Четвертый курс (Кащеев) - страница 151

— Опять секретничаете? — капризно спросила Николь, когда Шог-Ра удалилась восвояси.

— Почему секретничаем? — не поняла Эмма.

— Ну, перешли на этот свой латышский. Странный язык, никогда раньше такого не слышала.

— Ты же знаешь, Шог… Кристина не говорит по-английски, — развела руками австралийка. — Она сказала, что пошла спать, я ей спокойной ночи пожелала — вот и все.

— Ну-ну, — бросила Декуар, всем своим видом демонстрируя недоверие. — Конечно…

— Я вас оставлю ненадолго, — Маклеуд поднялась из-за стола. — Смотрите, не передеритесь тут без меня.

— Больно надо, — буркнул Иван. Первые недели пребывания Николь на острове действительно ознаменовались бурными перепалками между ними: Голицын обвинял француженку в вероломстве, Декуар не оставалась в долгу, возлагая (совершенно несправедливо!) на курсанта ответственность за все неприятности, свалившиеся на нее после эпического конфуза в России. Но по прошествии времени накал страстей мало-помалу спал, и отношения их сделались, конечно, не дружескими, но уже и не откровенно враждебными.

— Да я тоже уже пойду, — проговорила Николь, допив из бокала последний глоток. — Не умеют, все-таки, макаронники делать игристые вина, — заметила вдруг она. — То ли дело наше шампанское! Помнишь, как мы с тобой его пили вечерами на Монмартре? — обернулась она к Ивану. — Совсем другой вкус!

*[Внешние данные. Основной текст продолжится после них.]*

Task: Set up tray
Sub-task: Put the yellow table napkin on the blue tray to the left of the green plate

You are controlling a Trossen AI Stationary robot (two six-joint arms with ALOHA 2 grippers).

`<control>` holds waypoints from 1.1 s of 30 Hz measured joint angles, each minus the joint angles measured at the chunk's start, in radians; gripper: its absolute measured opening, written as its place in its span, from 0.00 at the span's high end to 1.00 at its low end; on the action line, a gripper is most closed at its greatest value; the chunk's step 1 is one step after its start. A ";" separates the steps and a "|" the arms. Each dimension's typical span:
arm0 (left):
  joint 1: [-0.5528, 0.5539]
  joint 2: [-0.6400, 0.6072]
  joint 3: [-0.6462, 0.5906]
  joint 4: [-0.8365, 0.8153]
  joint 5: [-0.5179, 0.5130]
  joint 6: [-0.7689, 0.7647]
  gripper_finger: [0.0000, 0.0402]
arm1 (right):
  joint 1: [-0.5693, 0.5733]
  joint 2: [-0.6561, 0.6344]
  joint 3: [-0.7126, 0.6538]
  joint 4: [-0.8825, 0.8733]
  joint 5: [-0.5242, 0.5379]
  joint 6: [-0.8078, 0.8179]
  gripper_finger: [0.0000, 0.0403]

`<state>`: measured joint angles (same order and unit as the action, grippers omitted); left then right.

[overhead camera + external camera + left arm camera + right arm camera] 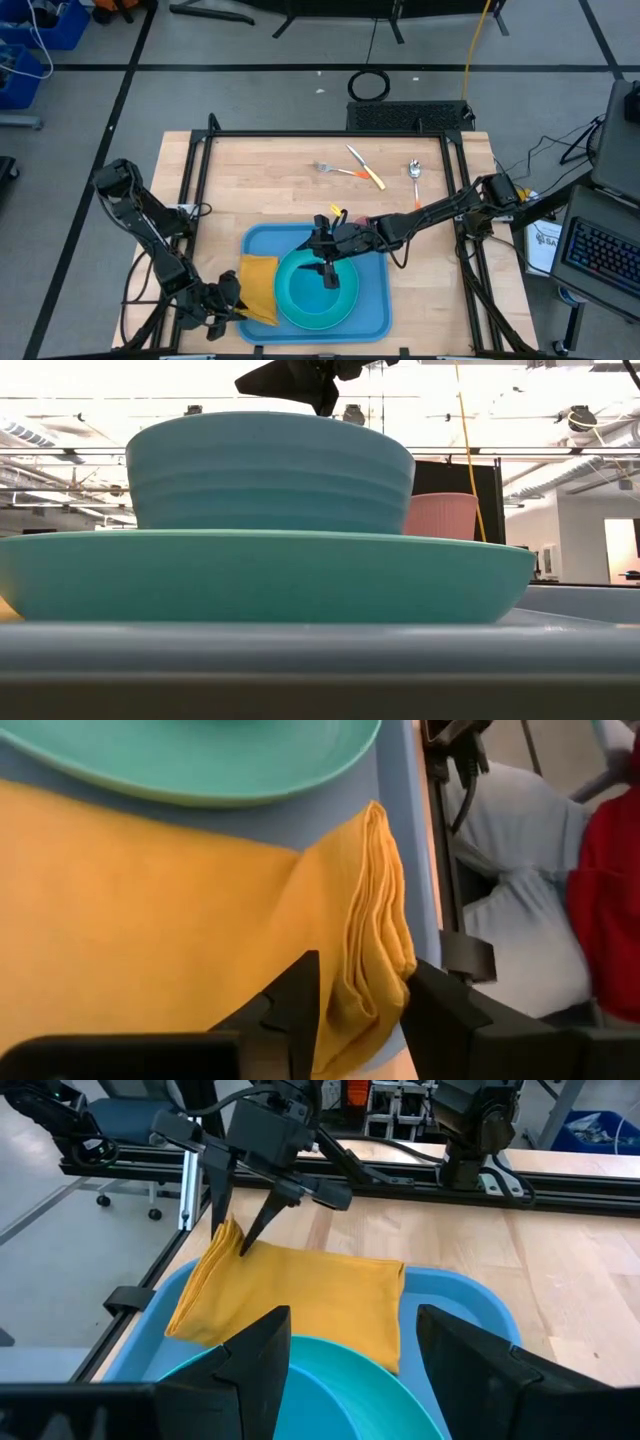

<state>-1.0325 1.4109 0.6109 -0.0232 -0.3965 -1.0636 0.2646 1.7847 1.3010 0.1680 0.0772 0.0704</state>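
Observation:
The light-blue tray [376,318] lies at the table's near edge. A turquoise plate [260,575] rests on it, and a blue bowl [270,470] stands on the plate. A folded yellow-orange napkin [258,288] lies flat on the tray's left part, beside the plate. My left gripper [362,1010] is at the napkin's near-left corner, open, with the bunched folded edge [372,910] rising between its fingers. My right gripper [350,1370] hovers open above the bowl, touching nothing. My left gripper comes slanting down from the table's left, one finger [217,1205] on each side of the napkin's raised, several-layered folded edge [228,1238]. The cloth fills the gap, but I cannot tell whether the fingers touch it. The rest of the napkin lies on the tray.
A fork [325,167], an orange-handled knife [365,168] and a spoon [415,172] lie on the bare wood toward the far edge. A pink cup [440,515] shows behind the bowl. Black frame rails [195,190] border the table. A seated person [590,870] is beyond the table's edge.

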 joint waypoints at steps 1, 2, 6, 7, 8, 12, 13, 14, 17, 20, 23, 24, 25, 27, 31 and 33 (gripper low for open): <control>0.000 0.000 0.000 0.000 0.019 -0.010 0.68 | 0.000 0.000 0.000 0.000 0.000 0.000 0.48; 0.000 0.000 0.000 0.004 0.043 -0.022 0.68 | 0.000 0.000 0.000 0.000 0.000 0.000 0.48; -0.005 0.000 0.000 0.050 0.107 -0.046 0.68 | 0.000 0.000 0.000 0.000 0.000 0.000 0.48; -0.007 0.000 0.000 0.062 0.116 -0.049 0.68 | 0.000 0.000 0.000 0.000 0.000 0.000 0.48; -0.008 -0.001 0.000 0.072 0.126 -0.054 0.68 | 0.000 0.000 0.000 0.000 0.000 0.000 0.48; -0.010 -0.014 0.000 0.079 0.137 -0.036 0.68 | 0.000 0.000 0.000 0.000 0.000 0.000 0.48; -0.010 -0.019 0.000 0.082 0.133 -0.025 0.68 | 0.000 0.000 0.000 0.000 0.000 0.000 0.48; -0.010 -0.021 0.000 0.085 0.118 -0.009 0.68 | 0.000 0.000 0.000 0.000 0.000 0.000 0.48; -0.004 -0.021 0.000 0.064 0.102 -0.007 0.68 | 0.000 0.000 0.000 0.000 0.000 0.008 0.48; 0.016 -0.021 0.000 0.051 0.095 -0.015 0.68 | 0.002 0.000 0.000 0.000 0.000 0.008 0.48; 0.017 -0.021 0.000 0.059 0.128 -0.005 0.68 | 0.006 0.000 0.000 0.000 0.003 0.007 0.48; 0.016 -0.021 0.000 0.052 0.152 -0.010 0.68 | 0.006 0.000 0.000 0.000 0.003 0.007 0.48; 0.015 -0.021 0.000 0.042 0.173 -0.028 0.68 | 0.008 0.000 0.000 0.000 0.003 0.007 0.48; 0.022 -0.020 0.000 0.037 0.187 -0.048 0.68 | 0.009 0.000 0.000 0.000 0.003 0.007 0.48; 0.024 -0.020 0.000 0.061 0.203 -0.008 0.68 | 0.009 0.000 0.000 0.000 0.003 0.006 0.48; 0.022 -0.020 -0.001 0.083 0.221 0.005 0.68 | 0.009 0.000 0.000 0.000 0.004 0.007 0.48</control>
<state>-1.0107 1.3907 0.6102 0.0593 -0.1759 -1.0581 0.2733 1.7847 1.3010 0.1680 0.0811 0.0772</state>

Эмма фыркнула и вышла из комнаты. Не дожидаясь ответа от Голицына, Николь последовала ее примеру — разве что через другую дверь. Иван остался в гостиной один.

— На Монмартре, на Монмартре, — передразнил он Декуар, на французский манер грассируя «р». — Мало ли что там было — на Монмартре этом?!

Эмма вернулась минут через пятнадцать — Иван, признаться, уже успел заскучать в одиночестве. На секунду задержалась в дверях, затем быстрым шагом молча приблизилась к Голицыну, положила руку ему на плечо. Курсант удивленно вскинул голову: в глазах Маклеуд плясали странные, давно забытые огоньки. Рука девушки слегла потянула его вверх, и Иван послушно поднялся. Горячее дыхание обдало его лицо. «А еще кто-то будет говорить, что шампанское плохое», — подумал Голицын, тут же, впрочем, устыдившись этой своей мысли. Губы Эммы двинулись ему навстречу…

Металлический блеск возник лишь на ничтожное мгновение, Иван никак не должен был его заметить, а, заметив — обращать внимания. Он и не обратил — сознательно, но тело среагировало само, резко отстранившись, и большой кухонный нож, которым час назад Николь резала фрукты, вместо того, чтобы войти Голицыну точно под ребро, лишь скользнул по груди, распоров рубашку и оцарапав кожу.